- DIRECTIONS FOR THIS TASK
Give again the lines of the data from its first line through the line with "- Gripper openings". Change nothing.

[Data entries]
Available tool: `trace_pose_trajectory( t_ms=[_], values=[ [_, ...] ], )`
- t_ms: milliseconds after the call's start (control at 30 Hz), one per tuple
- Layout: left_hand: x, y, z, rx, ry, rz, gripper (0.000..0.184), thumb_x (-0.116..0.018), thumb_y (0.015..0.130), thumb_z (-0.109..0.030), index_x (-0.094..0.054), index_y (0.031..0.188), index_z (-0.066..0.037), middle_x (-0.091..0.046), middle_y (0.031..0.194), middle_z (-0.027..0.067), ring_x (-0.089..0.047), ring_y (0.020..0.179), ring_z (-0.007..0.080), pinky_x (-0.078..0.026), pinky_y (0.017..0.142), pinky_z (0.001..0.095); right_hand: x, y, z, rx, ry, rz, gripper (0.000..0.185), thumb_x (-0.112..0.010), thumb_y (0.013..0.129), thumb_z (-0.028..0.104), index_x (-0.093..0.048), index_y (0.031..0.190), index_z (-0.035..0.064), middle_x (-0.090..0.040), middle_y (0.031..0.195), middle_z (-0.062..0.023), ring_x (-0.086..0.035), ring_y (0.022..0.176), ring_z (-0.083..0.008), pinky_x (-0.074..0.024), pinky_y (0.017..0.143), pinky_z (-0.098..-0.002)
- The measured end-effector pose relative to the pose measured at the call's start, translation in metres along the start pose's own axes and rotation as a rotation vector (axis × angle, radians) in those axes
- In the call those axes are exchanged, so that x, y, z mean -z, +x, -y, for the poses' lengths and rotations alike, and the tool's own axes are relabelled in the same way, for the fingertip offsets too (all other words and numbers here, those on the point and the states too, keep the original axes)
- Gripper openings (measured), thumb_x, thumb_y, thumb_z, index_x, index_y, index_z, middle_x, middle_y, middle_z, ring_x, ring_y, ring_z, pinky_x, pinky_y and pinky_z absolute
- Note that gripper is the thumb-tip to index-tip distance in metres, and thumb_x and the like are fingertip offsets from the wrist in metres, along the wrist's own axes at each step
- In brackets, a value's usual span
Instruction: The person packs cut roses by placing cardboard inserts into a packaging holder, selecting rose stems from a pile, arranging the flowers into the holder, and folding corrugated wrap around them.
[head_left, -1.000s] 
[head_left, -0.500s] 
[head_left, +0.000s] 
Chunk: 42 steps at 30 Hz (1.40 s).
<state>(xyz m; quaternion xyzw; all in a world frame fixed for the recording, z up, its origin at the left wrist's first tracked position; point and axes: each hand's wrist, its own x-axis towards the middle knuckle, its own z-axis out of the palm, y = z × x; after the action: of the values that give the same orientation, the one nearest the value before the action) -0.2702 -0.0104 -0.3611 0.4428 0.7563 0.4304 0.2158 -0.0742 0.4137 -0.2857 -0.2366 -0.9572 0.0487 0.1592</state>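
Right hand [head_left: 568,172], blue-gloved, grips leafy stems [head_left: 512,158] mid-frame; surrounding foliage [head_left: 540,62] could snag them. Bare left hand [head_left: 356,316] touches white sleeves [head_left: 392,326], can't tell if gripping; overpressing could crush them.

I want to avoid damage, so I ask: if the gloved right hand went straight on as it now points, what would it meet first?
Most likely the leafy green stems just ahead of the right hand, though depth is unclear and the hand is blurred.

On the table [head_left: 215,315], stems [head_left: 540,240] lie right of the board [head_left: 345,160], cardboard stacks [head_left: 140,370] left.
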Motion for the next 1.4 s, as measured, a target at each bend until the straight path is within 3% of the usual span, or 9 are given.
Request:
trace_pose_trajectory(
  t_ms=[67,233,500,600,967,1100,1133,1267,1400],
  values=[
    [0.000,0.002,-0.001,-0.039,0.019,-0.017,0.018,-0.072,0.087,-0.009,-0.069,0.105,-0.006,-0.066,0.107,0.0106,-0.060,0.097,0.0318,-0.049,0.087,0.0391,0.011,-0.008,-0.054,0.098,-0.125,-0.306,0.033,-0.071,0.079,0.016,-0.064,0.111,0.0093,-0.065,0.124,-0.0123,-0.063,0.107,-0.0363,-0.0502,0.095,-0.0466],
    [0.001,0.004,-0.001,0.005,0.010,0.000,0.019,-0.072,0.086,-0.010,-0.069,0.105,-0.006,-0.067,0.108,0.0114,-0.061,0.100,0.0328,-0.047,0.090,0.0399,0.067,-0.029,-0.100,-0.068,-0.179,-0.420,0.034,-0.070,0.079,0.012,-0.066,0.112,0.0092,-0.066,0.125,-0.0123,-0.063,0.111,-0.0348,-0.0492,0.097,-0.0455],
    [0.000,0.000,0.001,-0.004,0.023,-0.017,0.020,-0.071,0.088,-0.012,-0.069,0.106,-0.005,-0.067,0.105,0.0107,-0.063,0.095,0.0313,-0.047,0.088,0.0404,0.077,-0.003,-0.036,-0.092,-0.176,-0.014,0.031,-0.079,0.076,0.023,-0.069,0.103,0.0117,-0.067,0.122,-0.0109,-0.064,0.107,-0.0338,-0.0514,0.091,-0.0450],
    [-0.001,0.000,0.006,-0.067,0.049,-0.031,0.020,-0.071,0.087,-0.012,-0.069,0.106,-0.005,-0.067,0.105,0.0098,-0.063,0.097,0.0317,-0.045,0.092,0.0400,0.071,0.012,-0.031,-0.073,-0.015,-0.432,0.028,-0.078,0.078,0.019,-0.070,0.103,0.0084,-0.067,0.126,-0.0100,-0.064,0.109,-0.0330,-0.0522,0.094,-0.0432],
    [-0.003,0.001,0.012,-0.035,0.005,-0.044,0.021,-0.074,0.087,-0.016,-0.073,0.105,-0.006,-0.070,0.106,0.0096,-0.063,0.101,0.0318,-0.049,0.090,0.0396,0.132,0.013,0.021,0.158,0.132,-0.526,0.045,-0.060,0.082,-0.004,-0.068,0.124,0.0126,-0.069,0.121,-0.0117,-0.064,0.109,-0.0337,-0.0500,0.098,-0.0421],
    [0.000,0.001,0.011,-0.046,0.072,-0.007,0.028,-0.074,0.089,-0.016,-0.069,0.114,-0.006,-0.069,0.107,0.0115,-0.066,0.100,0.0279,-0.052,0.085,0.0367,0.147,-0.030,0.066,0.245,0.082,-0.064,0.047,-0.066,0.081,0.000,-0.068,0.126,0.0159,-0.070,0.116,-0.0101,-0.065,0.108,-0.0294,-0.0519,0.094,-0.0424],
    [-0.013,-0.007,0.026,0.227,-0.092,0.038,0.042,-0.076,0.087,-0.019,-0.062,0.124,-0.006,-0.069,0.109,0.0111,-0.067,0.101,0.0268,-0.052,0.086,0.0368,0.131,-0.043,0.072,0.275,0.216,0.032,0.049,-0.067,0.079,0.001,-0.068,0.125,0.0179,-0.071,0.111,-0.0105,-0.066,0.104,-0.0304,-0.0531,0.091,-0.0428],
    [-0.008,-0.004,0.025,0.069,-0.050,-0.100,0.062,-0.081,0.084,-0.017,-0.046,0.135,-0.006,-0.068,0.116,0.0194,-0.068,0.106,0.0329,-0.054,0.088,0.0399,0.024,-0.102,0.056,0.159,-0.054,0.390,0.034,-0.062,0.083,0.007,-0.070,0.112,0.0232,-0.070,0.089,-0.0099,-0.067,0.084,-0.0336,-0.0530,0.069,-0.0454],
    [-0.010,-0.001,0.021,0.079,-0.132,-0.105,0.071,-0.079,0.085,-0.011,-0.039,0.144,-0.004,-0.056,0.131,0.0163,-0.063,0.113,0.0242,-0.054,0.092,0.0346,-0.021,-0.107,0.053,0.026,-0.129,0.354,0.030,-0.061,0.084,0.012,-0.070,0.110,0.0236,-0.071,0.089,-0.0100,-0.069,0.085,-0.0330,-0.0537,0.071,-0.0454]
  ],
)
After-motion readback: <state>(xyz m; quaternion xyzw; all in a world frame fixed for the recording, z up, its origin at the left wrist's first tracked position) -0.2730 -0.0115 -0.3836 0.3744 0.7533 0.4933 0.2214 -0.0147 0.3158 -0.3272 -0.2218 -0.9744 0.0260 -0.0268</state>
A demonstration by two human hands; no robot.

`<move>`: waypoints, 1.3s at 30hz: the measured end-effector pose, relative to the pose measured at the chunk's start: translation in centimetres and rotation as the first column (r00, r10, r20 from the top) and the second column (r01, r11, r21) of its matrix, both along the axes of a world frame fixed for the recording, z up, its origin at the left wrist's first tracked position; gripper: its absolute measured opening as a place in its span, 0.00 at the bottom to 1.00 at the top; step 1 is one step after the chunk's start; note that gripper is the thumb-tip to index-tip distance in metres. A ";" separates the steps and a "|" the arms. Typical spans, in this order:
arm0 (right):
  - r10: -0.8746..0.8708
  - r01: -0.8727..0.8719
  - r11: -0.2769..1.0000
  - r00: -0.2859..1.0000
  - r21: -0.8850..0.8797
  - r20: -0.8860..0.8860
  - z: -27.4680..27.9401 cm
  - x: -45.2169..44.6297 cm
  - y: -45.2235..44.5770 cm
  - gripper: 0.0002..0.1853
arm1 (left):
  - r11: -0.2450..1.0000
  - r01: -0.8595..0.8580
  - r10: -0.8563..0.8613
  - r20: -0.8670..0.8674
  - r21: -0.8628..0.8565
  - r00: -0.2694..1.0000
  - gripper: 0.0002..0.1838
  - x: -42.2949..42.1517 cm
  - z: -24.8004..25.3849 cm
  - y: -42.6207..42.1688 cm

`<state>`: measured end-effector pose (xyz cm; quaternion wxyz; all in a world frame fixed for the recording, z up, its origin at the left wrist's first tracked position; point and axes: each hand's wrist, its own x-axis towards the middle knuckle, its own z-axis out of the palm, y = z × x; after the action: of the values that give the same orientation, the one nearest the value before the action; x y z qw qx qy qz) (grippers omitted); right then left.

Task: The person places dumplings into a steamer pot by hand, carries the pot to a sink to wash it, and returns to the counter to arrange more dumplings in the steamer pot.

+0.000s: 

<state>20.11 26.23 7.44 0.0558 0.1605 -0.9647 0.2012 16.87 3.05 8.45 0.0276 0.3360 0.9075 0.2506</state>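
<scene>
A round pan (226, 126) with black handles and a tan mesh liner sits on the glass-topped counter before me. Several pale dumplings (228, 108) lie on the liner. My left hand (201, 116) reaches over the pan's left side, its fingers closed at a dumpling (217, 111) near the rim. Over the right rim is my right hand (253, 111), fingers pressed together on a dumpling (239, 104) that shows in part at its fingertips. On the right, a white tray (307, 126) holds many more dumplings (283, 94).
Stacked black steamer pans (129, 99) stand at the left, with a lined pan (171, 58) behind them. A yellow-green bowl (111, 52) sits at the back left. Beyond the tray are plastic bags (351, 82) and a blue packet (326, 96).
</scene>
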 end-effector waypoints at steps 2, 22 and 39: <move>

- ANSWER BOX
Available tool: `trace_pose_trajectory( t_ms=[_], values=[ [_, ...] ], )`
- t_ms: milliseconds after the call's start (control at 30 Hz), one per tuple
- Layout: left_hand: x, y, z, rx, ry, rz, gripper (0.000..0.184), thumb_x (-0.116..0.018), thumb_y (0.015..0.130), thumb_z (-0.109..0.030), index_x (-0.094..0.054), index_y (0.031..0.188), index_z (-0.066..0.037), middle_x (-0.091..0.046), middle_y (0.031..0.194), middle_z (-0.027..0.067), ring_x (-0.089..0.047), ring_y (0.020..0.179), ring_z (-0.007..0.080), pinky_x (-0.078..0.026), pinky_y (0.017..0.142), pinky_z (0.001..0.095); right_hand: x, y, z, rx, ry, rz, gripper (0.000..0.185), thumb_x (-0.112..0.010), thumb_y (0.013..0.129), thumb_z (-0.028..0.104), index_x (-0.093..0.048), index_y (0.031..0.190), index_z (-0.035..0.064), middle_x (-0.090..0.040), middle_y (0.031..0.195), middle_z (-0.062..0.023), ring_x (-0.086..0.035), ring_y (0.022..0.176), ring_z (-0.083..0.008), pinky_x (-0.074..0.024), pinky_y (0.017..0.143), pinky_z (-0.098..-0.002)
- The measured end-effector pose relative to the pose measured at the call's start, translation in metres along the start pose's own axes and rotation as a rotation vector (axis × angle, radians) in those axes
- In the call those axes are exchanged, so that x, y, z mean -z, +x, -y, for the poses' lengths and rotations alike, and the tool's own axes are relabelled in the same way, for the fingertip offsets too (all other words and numbers here, those on the point and the states too, keep the original axes)
- Gripper openings (measured), thumb_x, thumb_y, thumb_z, index_x, index_y, index_z, middle_x, middle_y, middle_z, ring_x, ring_y, ring_z, pinky_x, pinky_y and pinky_z absolute

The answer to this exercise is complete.